A propos de l’interview de Dominique Strauss-Kahn de dimanche soir sur TF1, suivie par dix millions de spectateurs
Evidemment que nous savions que Dominique Strauss-Kahn allait hyper préparé son intervention. Sa première prise de parole depuis ces évènements de mai dernier. Et évidemment qu’il allait peser ses mots, précautionneux quant aux suites judiciaires possibles avec les procédures encore en cours : au civil aux U.S. et dans le cadre de la plainte de Tristane Banon en France.
Bref personnellement, je m’attendais à être déçu devant un propos expurgé de sa moindre substance intéressante.
Force est d’avouer au contraire que j’ai été épaté par DSK. A la fois par sa maîtrise -l’attitude et le verbe réglés parfaitement- et par son semblant de vérité quand il dit avoir raté son rendez-vous avec les Français, loué sa femme qui l’a sauvé, ou enfin assurant avoir perdu sa “légèreté”. Instinctivement, on le suit et le croit.
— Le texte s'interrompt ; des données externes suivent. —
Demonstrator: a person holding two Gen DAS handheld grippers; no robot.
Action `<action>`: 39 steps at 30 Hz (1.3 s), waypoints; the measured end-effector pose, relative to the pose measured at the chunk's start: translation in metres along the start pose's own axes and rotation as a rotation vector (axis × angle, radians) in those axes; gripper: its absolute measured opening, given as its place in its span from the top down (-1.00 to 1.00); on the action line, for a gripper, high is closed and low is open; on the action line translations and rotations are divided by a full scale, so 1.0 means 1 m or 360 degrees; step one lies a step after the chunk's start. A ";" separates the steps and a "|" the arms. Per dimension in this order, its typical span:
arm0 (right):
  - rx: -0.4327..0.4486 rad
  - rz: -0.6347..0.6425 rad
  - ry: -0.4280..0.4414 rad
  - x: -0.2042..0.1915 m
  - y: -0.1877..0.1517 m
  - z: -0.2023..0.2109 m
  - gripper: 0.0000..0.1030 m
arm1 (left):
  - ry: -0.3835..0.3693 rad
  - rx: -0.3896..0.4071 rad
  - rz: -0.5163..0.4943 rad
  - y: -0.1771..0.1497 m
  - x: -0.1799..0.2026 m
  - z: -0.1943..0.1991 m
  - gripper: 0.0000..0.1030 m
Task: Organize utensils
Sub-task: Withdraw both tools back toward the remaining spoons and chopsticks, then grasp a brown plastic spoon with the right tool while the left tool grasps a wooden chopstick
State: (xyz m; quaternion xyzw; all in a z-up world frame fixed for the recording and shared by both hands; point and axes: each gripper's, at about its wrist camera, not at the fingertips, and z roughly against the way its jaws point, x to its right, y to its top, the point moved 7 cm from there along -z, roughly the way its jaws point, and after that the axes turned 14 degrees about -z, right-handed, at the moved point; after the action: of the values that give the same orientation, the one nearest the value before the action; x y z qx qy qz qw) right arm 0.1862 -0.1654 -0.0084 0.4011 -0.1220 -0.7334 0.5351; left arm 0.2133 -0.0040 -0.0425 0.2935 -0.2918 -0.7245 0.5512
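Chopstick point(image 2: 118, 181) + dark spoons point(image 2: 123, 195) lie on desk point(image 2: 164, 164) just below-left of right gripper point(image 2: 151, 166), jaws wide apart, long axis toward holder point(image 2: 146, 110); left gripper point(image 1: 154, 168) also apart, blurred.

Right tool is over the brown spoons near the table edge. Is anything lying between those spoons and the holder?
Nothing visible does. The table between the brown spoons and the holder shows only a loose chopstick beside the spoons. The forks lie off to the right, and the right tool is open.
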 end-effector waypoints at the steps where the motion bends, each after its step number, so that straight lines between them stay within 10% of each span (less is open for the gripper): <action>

Toutefois, nous avons eu alors une lecture de DSK différente, selon son sexe. Voire selon son histoire personnelle, même comme garçon. En effet, s’il est convaincant face à un auditoire d’hommes, il est certain que le terme d’”inappropriée” pour une relation de neuf minutes, prétendument sans contrainte et sans transaction payante : cela passe beaucoup moins quand une femme l’écoute ou quand on est un homme concerné dans son histoire propre par un viol, de près ou de loin.
Du coup, en y réfléchissant bien et en écoutant la gent féminine moins enthousiaste que votre serviteur par l’exercice de style télévisuel, on se dit que cela reste tout de même le pot de terre contre le fer, le puissant contre le faible. Et que l’on reste sur un goût d’inachevé, d’inégalité devant la justice des Hommes.